July 15, 2013
Ask the Doc: Stopping Rx and the Reservoir
Paul Bellman READ TIME: 4 MIN.
We hear this week from Dr. Paul Bellman, who has been on the front lines of the AIDS epidemic since 1981, and is now in private practice in NYC, and affiliated with the New York Presbyterian Hospital and Cornell Weill Medical College. Dr. Bellman looks at the HIV viral reservoir, and stopping Rx.
Q: What is the HIV viral reservoir? Why is that important?
A: The viral reservoir consists of cells including CD4 cells -- but not necessarily just CD4 cells -- that remain infected with HIV even with highly effective drug cocktails that reduce the HIV level to undetectable levels in the blood. Unfortunately, in almost all cases when the cocktail is stopped there is enough virus still present to produce a rapidly escalating viral load and associated immune compromise.
It had been hoped that HIV patients might be able at the least to take breaks from their medication and possibly reduce the toxicity from what currently in the absence of a cure is ongoing therapy.
However, a large clinical trial both confirmed the inevitably of viral rebound and thus the existence of the reservoirs as well as showed an adverse health risk associated with stopping treatment. Thus, in the absence of a treatment strategy to prevent viral rebound from the reservoir stopping therapy is strongly discouraged by HIV expert physicians, including myself.

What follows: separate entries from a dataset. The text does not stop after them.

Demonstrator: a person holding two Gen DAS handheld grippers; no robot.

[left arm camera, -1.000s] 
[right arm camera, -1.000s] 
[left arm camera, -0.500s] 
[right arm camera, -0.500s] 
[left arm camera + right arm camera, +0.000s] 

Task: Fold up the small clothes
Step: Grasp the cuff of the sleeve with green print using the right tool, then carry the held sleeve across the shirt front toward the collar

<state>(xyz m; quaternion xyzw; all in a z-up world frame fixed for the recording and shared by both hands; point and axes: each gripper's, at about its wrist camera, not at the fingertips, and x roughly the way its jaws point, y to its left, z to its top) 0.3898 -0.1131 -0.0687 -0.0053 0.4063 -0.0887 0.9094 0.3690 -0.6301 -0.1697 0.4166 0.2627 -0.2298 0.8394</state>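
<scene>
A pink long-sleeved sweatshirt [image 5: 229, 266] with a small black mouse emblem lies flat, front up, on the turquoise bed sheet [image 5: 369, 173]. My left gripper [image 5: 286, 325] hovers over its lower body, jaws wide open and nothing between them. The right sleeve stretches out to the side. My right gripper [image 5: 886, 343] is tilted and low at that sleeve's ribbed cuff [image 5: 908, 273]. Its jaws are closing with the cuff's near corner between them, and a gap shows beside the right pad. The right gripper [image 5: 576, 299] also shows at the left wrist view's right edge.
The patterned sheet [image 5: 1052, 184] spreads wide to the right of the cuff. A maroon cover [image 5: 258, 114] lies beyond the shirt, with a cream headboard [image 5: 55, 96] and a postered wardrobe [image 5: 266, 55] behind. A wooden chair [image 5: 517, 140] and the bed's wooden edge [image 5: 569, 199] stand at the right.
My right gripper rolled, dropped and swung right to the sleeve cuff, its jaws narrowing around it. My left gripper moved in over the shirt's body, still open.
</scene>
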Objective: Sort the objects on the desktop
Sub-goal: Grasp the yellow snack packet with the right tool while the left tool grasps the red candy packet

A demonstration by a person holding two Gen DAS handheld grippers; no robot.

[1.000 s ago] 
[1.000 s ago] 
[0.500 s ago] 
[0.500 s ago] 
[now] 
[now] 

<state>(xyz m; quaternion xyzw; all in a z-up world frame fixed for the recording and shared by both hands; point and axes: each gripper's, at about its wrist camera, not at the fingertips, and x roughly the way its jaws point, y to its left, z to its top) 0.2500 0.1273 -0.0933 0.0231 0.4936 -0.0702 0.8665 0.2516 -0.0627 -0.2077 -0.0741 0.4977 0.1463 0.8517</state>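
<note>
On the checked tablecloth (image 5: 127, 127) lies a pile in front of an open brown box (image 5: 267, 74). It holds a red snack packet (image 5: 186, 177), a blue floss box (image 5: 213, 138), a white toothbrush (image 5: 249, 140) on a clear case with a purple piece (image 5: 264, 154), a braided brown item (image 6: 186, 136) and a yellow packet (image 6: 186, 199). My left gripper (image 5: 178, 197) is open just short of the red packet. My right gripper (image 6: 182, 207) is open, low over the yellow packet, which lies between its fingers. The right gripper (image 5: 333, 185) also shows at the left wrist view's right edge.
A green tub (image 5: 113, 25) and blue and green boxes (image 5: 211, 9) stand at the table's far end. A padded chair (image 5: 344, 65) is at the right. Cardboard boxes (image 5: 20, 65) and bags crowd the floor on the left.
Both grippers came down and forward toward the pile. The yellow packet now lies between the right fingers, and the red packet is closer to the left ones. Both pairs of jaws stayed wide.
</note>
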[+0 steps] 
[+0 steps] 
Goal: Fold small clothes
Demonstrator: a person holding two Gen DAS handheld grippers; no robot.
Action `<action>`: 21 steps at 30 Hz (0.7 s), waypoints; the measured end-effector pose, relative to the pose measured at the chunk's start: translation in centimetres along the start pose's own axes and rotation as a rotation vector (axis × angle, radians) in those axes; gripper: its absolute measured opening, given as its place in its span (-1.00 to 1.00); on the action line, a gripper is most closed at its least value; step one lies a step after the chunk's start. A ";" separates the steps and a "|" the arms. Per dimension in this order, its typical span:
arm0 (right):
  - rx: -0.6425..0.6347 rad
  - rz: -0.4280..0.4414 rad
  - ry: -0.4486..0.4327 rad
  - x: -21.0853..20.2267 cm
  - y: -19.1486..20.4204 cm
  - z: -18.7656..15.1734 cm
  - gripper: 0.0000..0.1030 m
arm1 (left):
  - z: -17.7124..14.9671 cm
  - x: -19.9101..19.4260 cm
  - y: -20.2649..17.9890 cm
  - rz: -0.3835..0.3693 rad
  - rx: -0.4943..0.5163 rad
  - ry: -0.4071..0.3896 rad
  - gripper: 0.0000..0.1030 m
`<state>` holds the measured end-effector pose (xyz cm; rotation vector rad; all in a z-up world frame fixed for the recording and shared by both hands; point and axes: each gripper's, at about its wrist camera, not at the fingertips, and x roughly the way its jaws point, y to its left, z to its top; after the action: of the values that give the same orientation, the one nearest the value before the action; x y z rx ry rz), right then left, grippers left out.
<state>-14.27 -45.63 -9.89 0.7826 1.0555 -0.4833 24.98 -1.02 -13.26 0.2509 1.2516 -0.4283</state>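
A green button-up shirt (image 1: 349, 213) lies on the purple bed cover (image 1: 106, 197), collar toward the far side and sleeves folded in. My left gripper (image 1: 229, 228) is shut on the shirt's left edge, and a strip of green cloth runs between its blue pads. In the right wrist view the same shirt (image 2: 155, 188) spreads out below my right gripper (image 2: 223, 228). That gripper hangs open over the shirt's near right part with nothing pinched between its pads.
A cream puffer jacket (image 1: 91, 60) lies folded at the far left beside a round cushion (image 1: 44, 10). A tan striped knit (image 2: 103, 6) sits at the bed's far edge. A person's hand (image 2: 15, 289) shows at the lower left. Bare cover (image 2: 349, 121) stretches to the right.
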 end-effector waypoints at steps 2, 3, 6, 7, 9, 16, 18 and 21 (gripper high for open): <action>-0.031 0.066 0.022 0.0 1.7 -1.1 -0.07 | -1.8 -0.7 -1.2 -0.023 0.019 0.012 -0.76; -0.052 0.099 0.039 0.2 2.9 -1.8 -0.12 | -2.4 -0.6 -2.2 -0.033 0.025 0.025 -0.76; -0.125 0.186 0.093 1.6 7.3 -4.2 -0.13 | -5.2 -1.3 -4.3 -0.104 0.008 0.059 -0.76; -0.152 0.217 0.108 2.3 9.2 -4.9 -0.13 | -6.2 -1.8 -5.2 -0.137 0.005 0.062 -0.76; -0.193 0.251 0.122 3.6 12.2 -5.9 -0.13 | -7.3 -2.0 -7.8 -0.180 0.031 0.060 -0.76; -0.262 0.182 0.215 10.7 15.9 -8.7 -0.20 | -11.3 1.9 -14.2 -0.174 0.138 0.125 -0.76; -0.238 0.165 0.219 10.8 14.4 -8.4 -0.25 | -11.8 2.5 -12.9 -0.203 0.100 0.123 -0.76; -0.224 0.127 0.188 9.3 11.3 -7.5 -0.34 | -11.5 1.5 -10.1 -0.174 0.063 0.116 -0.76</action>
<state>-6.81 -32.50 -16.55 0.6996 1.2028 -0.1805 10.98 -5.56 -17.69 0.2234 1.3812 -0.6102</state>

There has been a tremendous amount of scientific research directed at understanding the viral reservoir, including types of cells and tissues within which HIV remains shielded from the cocktail and about how when the cocktail is interrupted, a systemic HIV viral infection is rekindled. It has been said that with effective treatment the residual HIV still in the body is like the embers of a fire that might appear out or almost out. Alas, when therapy is interrupted the embers of HIV are quickly rekindled into roaring flames.
But as we learn more about HIV infection as a whole there is reason to be optimistic that even given the problem of the viral reservoir as an obstacle to cure, strategies might be developed to better confine HIV with the addition of immune-based therapies to antiviral therapies, to allow for some patients to safely stop the cocktail.
Indeed, there is intriguing news from the frontiers of clinical research that this approach is worthy of further study and the financial research support it requires.
Q: But I have heard about some people stopping their drug cocktail and still keeping an undetectable viral load. How is this possible?
A: Recently, Dr. Luis Montaner of the Wistar Institute in Philadelphia reported that in a clinical trial that some patients on the cocktail were able to maintain an undetectable state when the cocktail was stopped by continuing treatment with interferon. Interferon is a long-studied antiviral and immune modulator that has been used successfully to cure some patients of chronic hepatitis B and C infections.
Intriguingly, the patients who maintained an undetectable viral load on interferon in Dr. Montaner's study showed signs of their viral reservoirs diminishing above and beyond that of the cocktail.
While it is doubtful that the weekly interferon shots these patients received for what is now in some patients 48 weeks will lead to a cure, it does suggest that there are other ways of tackling HIV and potentially the reservoir itself.
Last summer at the World International AIDS Conference in Washington, D.C., it was reported by French investigators that a very small proportion of HIV patients treated with the cocktail very soon after contracting HIV were able to safely stop therapy. About 15 percent of these patients maintained undetectable viral loads off the cocktail. Some of these patients are off the cocktail and have been on no other therapy for five years or more. Similarly, some of these patients are showing diminishing sizes of their viral reservoirs sparking the hope that they may be on the road to a durable cure.
As we learn more about these patients, as well as from ongoing and hopefully planned new clinical trials, I believe personally that there is every reason to be optimistic that safe and effective curative treatment strategies will be developed for HIV, the thorny problem of the viral reservoirs notwithstanding.
This hope for a future cure is all the more reason to take advantage of the remarkably safe and effective therapy that exists for HIV today.
Most of the time, if there are a few embers still glowing in a fireplace and one falls asleep on the couch, the fire will still be out in the morning. The good news is that many talented scientists and physicians are physicians and scientists are now seriously engaged in this aspect of HIV research.